Task to carry out: When a picture appears in the listing, leave it out and copy the rest exactly as it stands.

Data segment:
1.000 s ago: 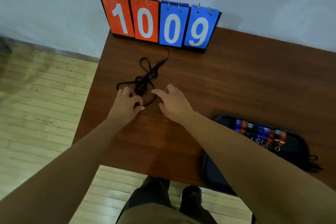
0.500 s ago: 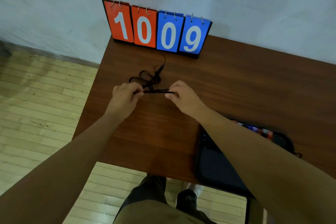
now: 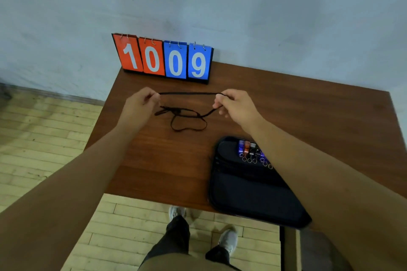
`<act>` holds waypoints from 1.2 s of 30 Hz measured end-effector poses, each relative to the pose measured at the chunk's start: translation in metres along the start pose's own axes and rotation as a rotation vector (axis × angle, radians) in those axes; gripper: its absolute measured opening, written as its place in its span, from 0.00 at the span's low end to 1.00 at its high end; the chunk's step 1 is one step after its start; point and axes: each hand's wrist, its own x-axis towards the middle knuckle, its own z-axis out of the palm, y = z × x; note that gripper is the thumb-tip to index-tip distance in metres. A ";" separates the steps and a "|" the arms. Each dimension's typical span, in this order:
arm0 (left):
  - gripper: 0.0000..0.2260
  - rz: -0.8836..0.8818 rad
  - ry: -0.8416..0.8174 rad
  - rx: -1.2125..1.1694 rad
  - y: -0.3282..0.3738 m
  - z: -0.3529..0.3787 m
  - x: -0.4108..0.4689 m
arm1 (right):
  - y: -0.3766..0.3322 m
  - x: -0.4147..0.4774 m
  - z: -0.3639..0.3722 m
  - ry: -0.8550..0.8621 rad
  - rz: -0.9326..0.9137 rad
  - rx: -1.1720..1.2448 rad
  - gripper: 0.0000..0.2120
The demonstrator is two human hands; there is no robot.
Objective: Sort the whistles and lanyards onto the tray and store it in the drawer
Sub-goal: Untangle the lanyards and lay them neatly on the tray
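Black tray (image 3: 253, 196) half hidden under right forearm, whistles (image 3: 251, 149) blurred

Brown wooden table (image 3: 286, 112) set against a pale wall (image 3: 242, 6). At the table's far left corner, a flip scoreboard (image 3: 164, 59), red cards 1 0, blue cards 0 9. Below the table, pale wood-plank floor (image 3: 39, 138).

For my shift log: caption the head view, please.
Both hands, left hand and right hand, stretch a black lanyard taut above the table.
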 end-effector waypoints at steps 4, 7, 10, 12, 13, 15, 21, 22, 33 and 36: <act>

Problem solution:
1.000 s ago: 
0.500 s ago: 
now: 
`<act>` holds waypoints from 1.2 s of 30 Hz measured end-effector poses, each relative to the pose measured at the chunk's start: translation in metres along the start pose's own axes and rotation as a rotation vector (axis × angle, radians) in those axes; gripper: its absolute measured opening, written as its place in its span, from 0.00 at the span's low end to 1.00 at its high end; the chunk's step 1 is one step after its start; point and axes: each hand's wrist, its own x-axis towards the middle knuckle, its own z-axis out of the palm, y = z × x; note that gripper is the thumb-tip to index-tip distance in metres. A ";" separates the steps and a "|" the arms. Each dimension's typical span, in this order:
arm0 (left):
  - gripper: 0.0000..0.2260
  - rz: -0.8836..0.8818 rad
  - ry: -0.8416..0.8174 rad
  - rx: -1.2125..1.1694 rad
  - y: -0.3282..0.3738 m
  - z: -0.3529..0.3787 m
  - x: -0.4108..0.4689 m
arm1 (right):
  - y: -0.3766..0.3322 m
  - x: -0.4147..0.4774 m
  - z: -0.3639..0.3722 m
  - ry: -0.8550..0.8621 rad
  - rz: -0.9326..0.9137 rad
  - rx: -1.1720..1.2448 rad
  - gripper: 0.0000..0.2120
The demonstrator is two human hands; there is no robot.
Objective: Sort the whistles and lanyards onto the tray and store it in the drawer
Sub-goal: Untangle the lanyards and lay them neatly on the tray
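Black tray (image 3: 253, 196) half hidden under right forearm, whistles (image 3: 251, 149) blurred

Brown wooden table (image 3: 286, 112) set against a pale wall (image 3: 242, 6). At the table's far left corner, a flip scoreboard (image 3: 164, 59), red cards 1 0, blue cards 0 9. Below the table, pale wood-plank floor (image 3: 39, 138).

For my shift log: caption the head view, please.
Both hands, left hand and right hand, stretch a black lanyard taut above the table.
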 end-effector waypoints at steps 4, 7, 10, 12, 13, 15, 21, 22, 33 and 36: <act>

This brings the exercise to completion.